The risk involved with dental radiography is certainly small in comparison with many other risks that are a common part of everyday life. However, there is no basis to assume that it is zero. Though the radiation dose levels in dental practice are relatively low, one should consider the cumulative effect of repeated exposures. There should be a striving for implementation of radiation protection measures and selection criteria for radiography in private dental offices. This article presents the results of the survey conducted in the private dental offices in the Union territory of Puducherry to gain insight into the knowledge and attitude of the Puducherry dentists towards radiation protection.

Keywords: Private dental offices, Puducherry, radiation protection, radiography and survey


How to cite this article:
Sitra G, Daniel M J, Srinivasan S V, Prashad KV. Radiation protection protocol observed amongst dentist population in the union territory of Puducherry. J Indian Acad Oral Med Radiol 2008;20:45-8

How to cite this URL:
Sitra G, Daniel M J, Srinivasan S V, Prashad KV. Radiation protection protocol observed amongst dentist population in the union territory of Puducherry. J Indian Acad Oral Med Radiol [serial online] 2008 [cited 2020 Sep 20];20:45-8. Available from: http://www.jiaomr.in/text.asp?2008/20/2/45/44363


   Introduction Top


We live in a sea of radiations. We are constantly exposed to naturally occurring ionizing radiation i.e., background radiation and also exposed to ionizing radiation from man-made sources, mostly through medical procedures. On an average, doses from a diagnostic X-ray are much lower, in dose effective terms, [1] than the natural background radiation.

The primary risk from dental radiography is radiation induced cancer. [1] The literature on possible harmful effects of professional diagnostic exposure for dentists is not consistent. The risk involved with dental radiography is certainly small in comparison with many other risks that are a common part of everyday life, however, no basis exists to assume that it is zero. [1] Also, the biologic effects of ionizing radiation absorbed during dental radiography are uncertain. [2],[3]

Dental examinations rank among the most frequent radiographic procedures.
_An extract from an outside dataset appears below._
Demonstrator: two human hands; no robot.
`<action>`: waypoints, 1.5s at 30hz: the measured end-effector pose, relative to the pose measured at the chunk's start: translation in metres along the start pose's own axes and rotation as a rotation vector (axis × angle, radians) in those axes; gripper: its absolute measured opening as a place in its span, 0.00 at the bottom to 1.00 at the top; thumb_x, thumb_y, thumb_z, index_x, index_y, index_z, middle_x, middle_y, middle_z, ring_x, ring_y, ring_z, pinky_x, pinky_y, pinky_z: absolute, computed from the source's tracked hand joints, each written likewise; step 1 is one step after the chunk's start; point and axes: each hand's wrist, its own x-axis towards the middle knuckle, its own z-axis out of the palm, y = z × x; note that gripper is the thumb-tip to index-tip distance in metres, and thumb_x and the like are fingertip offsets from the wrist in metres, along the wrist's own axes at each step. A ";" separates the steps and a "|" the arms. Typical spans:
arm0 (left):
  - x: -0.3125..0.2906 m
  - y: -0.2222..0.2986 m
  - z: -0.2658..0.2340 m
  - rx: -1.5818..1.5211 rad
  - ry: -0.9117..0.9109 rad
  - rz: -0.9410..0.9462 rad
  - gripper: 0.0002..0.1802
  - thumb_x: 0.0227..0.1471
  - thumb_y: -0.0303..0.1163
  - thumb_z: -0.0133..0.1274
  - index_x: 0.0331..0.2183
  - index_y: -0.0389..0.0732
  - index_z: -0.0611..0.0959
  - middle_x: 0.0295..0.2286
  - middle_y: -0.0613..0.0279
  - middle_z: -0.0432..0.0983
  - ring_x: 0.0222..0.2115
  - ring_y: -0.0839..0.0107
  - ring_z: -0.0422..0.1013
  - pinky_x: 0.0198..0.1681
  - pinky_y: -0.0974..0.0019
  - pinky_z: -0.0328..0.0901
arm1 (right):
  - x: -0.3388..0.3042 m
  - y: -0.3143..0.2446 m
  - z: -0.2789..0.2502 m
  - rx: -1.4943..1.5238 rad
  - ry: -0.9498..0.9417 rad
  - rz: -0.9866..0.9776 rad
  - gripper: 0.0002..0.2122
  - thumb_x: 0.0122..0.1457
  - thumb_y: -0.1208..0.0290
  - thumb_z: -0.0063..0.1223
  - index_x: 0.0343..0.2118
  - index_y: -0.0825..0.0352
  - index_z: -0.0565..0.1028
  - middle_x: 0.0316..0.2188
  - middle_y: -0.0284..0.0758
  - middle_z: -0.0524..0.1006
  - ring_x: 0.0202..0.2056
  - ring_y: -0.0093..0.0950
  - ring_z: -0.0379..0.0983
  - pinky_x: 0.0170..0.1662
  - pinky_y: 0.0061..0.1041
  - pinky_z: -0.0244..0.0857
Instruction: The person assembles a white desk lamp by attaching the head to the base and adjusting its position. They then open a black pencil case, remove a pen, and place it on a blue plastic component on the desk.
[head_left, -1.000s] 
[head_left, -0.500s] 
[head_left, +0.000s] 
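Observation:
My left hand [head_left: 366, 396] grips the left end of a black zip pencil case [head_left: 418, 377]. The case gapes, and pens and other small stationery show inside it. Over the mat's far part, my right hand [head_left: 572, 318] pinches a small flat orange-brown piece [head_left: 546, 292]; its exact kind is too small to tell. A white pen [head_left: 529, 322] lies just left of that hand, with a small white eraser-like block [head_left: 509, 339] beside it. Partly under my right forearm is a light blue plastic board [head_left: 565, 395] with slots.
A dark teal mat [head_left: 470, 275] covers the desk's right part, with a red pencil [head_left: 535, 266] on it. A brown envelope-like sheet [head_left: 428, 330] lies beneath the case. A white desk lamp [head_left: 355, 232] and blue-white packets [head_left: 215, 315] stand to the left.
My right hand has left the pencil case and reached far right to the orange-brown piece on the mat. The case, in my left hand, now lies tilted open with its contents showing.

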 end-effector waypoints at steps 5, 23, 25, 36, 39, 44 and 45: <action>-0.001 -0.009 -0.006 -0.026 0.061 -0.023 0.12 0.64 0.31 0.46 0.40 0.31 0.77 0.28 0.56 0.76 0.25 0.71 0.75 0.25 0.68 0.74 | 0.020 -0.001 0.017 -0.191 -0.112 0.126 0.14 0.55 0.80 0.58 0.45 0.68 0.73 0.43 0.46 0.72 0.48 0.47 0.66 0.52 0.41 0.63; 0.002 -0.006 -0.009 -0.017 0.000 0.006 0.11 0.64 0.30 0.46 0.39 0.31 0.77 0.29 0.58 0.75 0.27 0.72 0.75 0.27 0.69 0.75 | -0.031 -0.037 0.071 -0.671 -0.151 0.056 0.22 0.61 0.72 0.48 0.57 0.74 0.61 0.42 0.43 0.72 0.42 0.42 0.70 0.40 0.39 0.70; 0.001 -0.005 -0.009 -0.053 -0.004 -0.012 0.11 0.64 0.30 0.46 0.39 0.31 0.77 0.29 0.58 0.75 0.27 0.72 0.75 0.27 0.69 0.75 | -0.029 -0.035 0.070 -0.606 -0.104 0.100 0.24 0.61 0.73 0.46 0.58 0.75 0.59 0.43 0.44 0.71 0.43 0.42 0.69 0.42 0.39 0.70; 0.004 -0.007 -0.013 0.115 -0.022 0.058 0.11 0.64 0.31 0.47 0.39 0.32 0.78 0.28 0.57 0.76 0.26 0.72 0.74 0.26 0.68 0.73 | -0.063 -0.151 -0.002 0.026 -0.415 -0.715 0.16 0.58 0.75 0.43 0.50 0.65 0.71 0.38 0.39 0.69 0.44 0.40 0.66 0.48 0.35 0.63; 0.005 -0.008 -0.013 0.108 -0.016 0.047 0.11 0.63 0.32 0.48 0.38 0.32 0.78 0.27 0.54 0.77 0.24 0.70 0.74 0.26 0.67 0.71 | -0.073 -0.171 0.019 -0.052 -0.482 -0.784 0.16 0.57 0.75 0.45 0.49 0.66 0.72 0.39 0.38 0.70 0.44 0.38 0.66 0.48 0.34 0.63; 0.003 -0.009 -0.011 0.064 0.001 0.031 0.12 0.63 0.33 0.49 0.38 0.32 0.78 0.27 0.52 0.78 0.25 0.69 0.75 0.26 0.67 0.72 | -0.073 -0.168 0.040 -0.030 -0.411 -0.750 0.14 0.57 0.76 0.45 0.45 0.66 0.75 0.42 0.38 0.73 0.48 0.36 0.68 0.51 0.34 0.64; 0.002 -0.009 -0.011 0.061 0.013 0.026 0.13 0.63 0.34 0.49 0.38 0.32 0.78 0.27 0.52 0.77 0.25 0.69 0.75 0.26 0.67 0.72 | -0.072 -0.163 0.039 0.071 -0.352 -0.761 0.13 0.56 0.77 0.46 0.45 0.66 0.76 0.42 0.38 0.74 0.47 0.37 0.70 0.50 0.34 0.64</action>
The individual levels of exposure are low relative to other diagnostic procedures, but the high frequency and the youthfulness of the age groups predominantly exposed to them justify seeking a finer tuning of radiation protection. [4]

The regulatory bodies

International Commission for Radiation Protection (ICRP) is the regulatory body which lays down norms for radiation protection at the international level. In India, it is the Atomic Energy Regulatory Board (AERB), [5] which provides the norms for radiation protection.

Role of AERB

AERB recommends norms for permissible doses of radiation from X-ray tubes, the shielding required for the walls of an X-ray tube room, the lead equivalent shielding apparel to be worn by radiation workers and lays down safe dose limits for radiation workers and for the general public. [5]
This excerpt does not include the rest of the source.